* _Work to be completed_
The listing that follows should be reproduced exactly, line for line.

* _Data provided_
==*==
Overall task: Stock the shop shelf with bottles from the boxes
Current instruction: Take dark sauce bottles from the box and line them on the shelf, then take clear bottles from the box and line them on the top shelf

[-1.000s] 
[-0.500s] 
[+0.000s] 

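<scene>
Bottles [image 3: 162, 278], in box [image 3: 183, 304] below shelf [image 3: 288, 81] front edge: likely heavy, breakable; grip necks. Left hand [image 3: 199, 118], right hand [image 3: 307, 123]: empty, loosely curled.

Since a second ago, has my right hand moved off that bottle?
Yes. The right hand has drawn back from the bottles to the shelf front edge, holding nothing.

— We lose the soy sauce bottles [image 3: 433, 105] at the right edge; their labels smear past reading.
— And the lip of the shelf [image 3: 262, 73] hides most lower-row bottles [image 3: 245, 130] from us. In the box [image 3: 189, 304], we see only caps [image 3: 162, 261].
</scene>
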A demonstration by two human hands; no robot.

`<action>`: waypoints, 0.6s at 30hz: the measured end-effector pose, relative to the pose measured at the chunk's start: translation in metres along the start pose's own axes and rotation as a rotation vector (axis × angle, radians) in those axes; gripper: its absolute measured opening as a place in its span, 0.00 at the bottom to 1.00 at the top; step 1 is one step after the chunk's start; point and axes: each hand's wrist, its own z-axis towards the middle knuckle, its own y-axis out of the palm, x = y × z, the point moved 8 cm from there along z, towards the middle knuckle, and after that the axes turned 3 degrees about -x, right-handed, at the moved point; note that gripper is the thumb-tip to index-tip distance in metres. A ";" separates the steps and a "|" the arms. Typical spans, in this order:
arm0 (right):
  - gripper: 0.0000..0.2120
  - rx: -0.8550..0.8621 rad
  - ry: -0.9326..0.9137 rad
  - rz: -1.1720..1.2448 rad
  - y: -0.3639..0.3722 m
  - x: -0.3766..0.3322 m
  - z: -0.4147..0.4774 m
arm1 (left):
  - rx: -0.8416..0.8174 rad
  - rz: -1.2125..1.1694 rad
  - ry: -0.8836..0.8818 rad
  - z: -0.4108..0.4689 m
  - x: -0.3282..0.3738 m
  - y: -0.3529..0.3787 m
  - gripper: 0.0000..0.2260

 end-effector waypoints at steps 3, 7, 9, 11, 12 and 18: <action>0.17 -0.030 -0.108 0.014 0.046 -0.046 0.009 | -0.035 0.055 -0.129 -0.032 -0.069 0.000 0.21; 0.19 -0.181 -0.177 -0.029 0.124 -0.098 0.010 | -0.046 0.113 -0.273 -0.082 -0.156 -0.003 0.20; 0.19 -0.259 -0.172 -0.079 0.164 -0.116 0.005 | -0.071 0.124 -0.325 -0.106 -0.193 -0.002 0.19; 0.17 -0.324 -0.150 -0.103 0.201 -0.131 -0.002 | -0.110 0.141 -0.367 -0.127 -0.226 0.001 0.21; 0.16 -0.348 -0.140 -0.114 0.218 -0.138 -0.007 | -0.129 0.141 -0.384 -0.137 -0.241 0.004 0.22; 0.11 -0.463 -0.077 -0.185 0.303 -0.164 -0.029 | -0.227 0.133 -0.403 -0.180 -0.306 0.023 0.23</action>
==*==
* _Result of this exercise_
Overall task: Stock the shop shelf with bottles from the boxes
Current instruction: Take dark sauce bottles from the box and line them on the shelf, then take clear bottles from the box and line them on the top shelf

[-1.000s] 
[-0.500s] 
[+0.000s] 

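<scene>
Bottles [image 3: 162, 278], in box [image 3: 183, 304] below shelf [image 3: 288, 81] front edge: likely heavy, breakable; grip necks. Left hand [image 3: 199, 118], right hand [image 3: 307, 123]: empty, loosely curled.

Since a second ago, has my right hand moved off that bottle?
Yes. The right hand has drawn back from the bottles to the shelf front edge, holding nothing.

— We lose the soy sauce bottles [image 3: 433, 105] at the right edge; their labels smear past reading.
— And the lip of the shelf [image 3: 262, 73] hides most lower-row bottles [image 3: 245, 130] from us. In the box [image 3: 189, 304], we see only caps [image 3: 162, 261].
</scene>
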A demonstration by two human hands; no robot.

`<action>`: waypoints, 0.6s at 30hz: the measured end-effector pose, relative to the pose measured at the chunk's start: translation in metres along the start pose's own axes and rotation as a rotation vector (axis × angle, radians) in those axes; gripper: its absolute measured opening as a place in its span, 0.00 at the bottom to 1.00 at the top; step 1 is one step after the chunk's start; point and axes: each hand's wrist, its own z-axis towards the middle knuckle, its own y-axis out of the palm, x = y × z, the point moved 8 cm from there along z, towards the middle knuckle, and after that the axes turned 3 degrees about -x, right-handed, at the moved point; note that gripper is the thumb-tip to index-tip distance in metres. A ";" separates the steps and a "|" the arms. Typical spans, in this order:
arm0 (right):
  - gripper: 0.0000..0.2120
  - rx: -0.8550..0.8621 rad
  - ry: -0.9326..0.9137 rad
  - rz: -1.1720..1.2448 rad
  - y: -0.3639..0.3722 m
  - x: -0.3766..0.3322 m
  - z: -0.4147..0.4774 m
arm1 (left):
  - rx: -0.8416..0.8174 rad
  - rz: -1.2125..1.1694 rad
  - ry: -0.8836..0.8818 rad
  - z: -0.4108..0.4689 m
  - x: -0.3282..0.3738 m
  - y: -0.3529..0.3787 m
  - gripper: 0.0000..0.2260

 end-effector waypoints at steps 3, 7, 9, 11, 12 and 18: <action>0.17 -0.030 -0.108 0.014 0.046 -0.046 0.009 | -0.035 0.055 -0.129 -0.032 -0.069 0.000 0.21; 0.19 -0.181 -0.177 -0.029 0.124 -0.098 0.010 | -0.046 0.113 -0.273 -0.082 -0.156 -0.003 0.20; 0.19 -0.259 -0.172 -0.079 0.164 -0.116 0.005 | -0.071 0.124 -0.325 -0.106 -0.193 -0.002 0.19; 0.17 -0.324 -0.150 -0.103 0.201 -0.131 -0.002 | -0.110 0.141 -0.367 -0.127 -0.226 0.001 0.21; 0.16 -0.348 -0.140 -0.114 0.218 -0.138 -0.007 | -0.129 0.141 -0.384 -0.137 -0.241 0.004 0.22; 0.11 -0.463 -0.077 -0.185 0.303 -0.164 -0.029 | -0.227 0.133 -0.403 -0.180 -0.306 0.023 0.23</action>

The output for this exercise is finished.